▶ [REQUIRED ACTION] Please write out the listing beneath this sentence exactly, from its first line to the line with "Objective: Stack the", and stop there.

▶ [PROVIDED MATERIAL]
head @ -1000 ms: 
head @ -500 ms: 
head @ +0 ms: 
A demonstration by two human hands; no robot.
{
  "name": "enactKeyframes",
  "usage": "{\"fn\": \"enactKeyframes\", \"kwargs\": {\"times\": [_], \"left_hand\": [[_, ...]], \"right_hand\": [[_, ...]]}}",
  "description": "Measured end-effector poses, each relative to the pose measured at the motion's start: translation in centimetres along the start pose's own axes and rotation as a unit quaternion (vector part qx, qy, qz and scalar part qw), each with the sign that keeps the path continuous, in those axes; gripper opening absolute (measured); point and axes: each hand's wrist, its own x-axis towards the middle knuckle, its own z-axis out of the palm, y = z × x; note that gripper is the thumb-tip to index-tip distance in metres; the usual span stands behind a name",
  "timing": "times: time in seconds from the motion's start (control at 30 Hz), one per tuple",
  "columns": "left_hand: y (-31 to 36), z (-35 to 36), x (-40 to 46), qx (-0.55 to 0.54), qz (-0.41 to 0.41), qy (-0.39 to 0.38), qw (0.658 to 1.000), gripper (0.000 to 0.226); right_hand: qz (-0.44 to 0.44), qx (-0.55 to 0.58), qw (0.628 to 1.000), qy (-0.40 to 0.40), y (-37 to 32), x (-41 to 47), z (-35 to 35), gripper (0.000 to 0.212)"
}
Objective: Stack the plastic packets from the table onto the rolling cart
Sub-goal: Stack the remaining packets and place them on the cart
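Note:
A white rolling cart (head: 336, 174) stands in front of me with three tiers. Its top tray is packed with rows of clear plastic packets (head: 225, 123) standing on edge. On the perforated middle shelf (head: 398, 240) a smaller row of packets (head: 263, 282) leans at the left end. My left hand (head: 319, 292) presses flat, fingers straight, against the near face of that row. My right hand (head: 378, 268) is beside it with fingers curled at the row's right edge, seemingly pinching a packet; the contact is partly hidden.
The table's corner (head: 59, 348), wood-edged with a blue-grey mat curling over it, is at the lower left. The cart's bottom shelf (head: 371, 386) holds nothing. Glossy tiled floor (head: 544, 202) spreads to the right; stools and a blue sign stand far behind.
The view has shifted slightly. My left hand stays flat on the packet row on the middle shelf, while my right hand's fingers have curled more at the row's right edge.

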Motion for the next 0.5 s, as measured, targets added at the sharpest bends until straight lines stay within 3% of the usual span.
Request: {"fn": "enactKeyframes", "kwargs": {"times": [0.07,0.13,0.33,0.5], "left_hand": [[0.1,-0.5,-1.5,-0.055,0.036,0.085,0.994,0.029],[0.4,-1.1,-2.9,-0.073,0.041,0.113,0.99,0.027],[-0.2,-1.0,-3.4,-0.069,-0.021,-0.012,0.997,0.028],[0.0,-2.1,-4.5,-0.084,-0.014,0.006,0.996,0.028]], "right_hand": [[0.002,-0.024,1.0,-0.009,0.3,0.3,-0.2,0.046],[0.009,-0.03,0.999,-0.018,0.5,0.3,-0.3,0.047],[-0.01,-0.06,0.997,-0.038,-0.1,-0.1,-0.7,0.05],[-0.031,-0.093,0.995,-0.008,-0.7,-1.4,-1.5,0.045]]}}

▶ [RESULT BELOW]
head @ -1000 ms: 
head @ -500 ms: 
head @ +0 ms: 
A demonstration by two human hands; no robot.
{
  "name": "enactKeyframes",
  "usage": "{\"fn\": \"enactKeyframes\", \"kwargs\": {\"times\": [_], \"left_hand\": [[_, ...]], \"right_hand\": [[_, ...]]}}",
  "description": "Measured end-effector poses, each relative to the pose measured at the motion's start: translation in centimetres along the start pose's own axes and rotation as a unit quaternion (vector part qx, qy, qz and scalar part qw), each with the sign that keeps the path continuous, in those axes; gripper opening absolute (measured); point and axes: each hand's wrist, its own x-axis towards the middle knuckle, its own z-axis out of the palm, y = z × x; note that gripper is the thumb-tip to index-tip distance in metres; the usual span stands behind a name",
  "timing": "times: time in seconds from the motion's start (control at 30 Hz), one per tuple",
  "columns": "left_hand: y (-31 to 36), z (-35 to 36), x (-40 to 46), qx (-0.55 to 0.54), qz (-0.41 to 0.41), qy (-0.39 to 0.38), qw (0.658 to 1.000), gripper (0.000 to 0.226); right_hand: qz (-0.44 to 0.44), qx (-0.55 to 0.58), qw (0.628 to 1.000), qy (-0.40 to 0.40), y (-37 to 32), x (-41 to 47), z (-35 to 35), gripper (0.000 to 0.212)"
}
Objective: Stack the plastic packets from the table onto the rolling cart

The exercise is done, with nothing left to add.